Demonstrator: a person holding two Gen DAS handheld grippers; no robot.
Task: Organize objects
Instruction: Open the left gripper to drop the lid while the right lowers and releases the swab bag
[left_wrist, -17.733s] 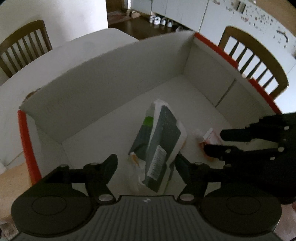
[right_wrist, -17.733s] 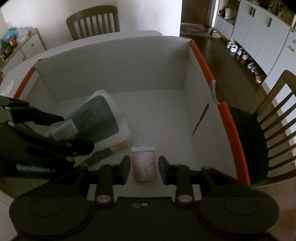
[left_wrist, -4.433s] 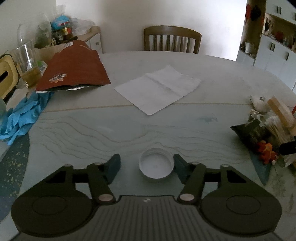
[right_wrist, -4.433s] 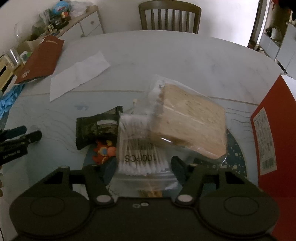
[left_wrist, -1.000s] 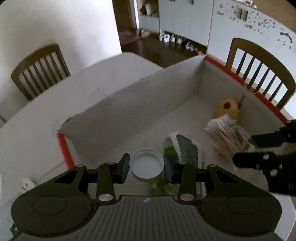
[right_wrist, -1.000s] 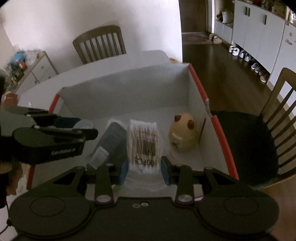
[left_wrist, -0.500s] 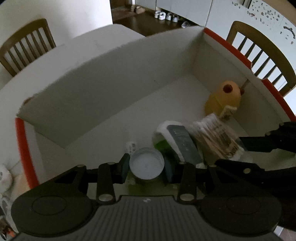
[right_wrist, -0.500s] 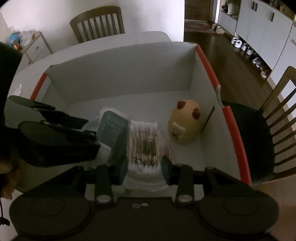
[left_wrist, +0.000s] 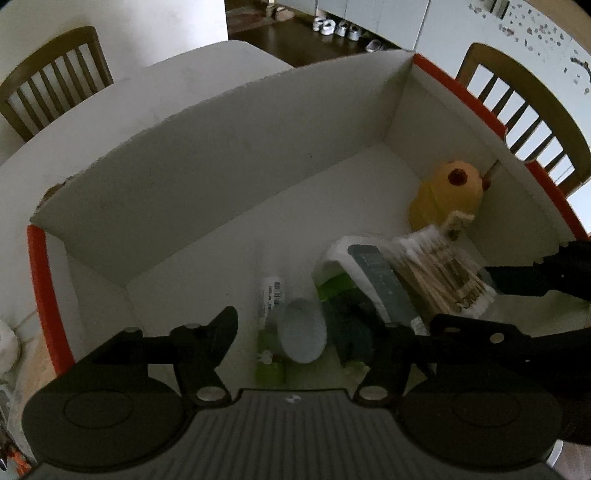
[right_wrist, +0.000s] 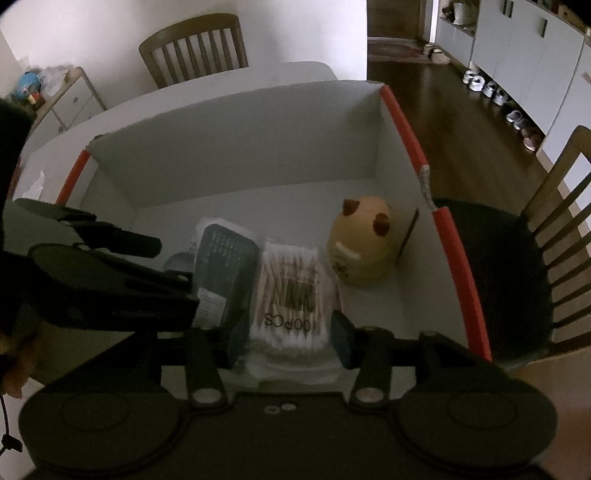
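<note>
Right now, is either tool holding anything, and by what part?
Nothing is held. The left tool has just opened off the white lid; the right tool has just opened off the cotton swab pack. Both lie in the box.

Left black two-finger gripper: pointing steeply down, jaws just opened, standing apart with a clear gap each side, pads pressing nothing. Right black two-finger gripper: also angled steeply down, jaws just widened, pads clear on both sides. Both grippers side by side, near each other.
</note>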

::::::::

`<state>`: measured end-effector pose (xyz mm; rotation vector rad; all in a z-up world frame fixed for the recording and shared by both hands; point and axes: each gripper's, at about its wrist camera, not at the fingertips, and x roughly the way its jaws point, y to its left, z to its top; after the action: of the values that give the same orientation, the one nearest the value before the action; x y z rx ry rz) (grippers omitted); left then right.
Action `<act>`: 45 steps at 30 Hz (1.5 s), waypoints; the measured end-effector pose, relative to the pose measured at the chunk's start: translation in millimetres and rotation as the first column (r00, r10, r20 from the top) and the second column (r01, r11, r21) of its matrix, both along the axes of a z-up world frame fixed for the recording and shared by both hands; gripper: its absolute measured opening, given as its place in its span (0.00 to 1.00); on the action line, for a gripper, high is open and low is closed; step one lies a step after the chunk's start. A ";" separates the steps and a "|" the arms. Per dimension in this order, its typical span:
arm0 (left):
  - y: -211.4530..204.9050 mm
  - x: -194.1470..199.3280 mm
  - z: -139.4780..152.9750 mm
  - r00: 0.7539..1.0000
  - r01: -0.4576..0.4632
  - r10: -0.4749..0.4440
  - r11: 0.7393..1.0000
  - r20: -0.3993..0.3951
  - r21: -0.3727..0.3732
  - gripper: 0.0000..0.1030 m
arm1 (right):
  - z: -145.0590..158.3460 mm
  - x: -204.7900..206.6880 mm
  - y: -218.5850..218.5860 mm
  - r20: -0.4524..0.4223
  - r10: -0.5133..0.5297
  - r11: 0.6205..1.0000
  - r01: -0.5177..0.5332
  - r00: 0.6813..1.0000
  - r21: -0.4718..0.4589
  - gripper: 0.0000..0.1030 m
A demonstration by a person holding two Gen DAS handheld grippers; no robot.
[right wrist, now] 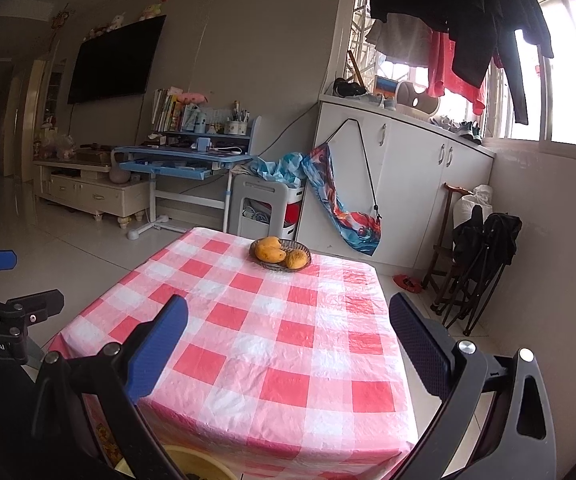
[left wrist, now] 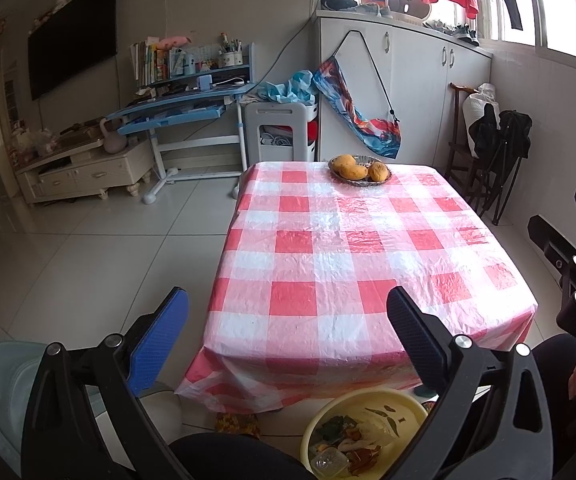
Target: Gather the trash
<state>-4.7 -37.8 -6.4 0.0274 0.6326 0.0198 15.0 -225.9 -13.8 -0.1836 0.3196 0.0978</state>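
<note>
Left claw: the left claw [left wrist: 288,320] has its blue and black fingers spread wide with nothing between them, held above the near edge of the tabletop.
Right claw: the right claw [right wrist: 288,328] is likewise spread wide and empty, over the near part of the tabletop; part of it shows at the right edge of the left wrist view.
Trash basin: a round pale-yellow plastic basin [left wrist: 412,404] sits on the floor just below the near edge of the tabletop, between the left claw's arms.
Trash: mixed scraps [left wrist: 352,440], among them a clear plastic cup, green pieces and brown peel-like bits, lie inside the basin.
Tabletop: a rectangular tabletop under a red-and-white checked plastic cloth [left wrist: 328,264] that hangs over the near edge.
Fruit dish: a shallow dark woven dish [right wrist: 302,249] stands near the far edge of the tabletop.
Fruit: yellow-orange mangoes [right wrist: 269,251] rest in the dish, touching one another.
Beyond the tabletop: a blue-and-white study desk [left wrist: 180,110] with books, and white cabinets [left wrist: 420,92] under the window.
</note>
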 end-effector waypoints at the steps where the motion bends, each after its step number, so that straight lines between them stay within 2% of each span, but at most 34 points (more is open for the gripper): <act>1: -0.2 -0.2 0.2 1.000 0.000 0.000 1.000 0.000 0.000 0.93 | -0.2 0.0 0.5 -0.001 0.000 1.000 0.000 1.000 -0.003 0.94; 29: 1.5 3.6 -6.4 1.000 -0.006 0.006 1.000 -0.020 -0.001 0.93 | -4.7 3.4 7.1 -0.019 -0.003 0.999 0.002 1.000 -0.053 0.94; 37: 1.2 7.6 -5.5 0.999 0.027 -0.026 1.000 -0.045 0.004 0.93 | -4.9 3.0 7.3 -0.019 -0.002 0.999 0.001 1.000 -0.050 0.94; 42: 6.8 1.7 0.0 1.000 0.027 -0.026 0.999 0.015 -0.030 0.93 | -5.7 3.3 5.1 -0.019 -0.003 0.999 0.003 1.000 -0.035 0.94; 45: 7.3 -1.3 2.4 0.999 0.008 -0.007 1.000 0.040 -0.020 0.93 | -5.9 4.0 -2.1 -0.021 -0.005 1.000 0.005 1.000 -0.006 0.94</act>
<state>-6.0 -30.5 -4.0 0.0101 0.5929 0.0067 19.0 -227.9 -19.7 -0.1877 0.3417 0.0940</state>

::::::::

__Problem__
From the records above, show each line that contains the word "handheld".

__Written response__
Demonstrator: a person holding two Gen DAS handheld grippers; no robot.
A demonstration by a person holding two Gen DAS handheld grippers; no robot.

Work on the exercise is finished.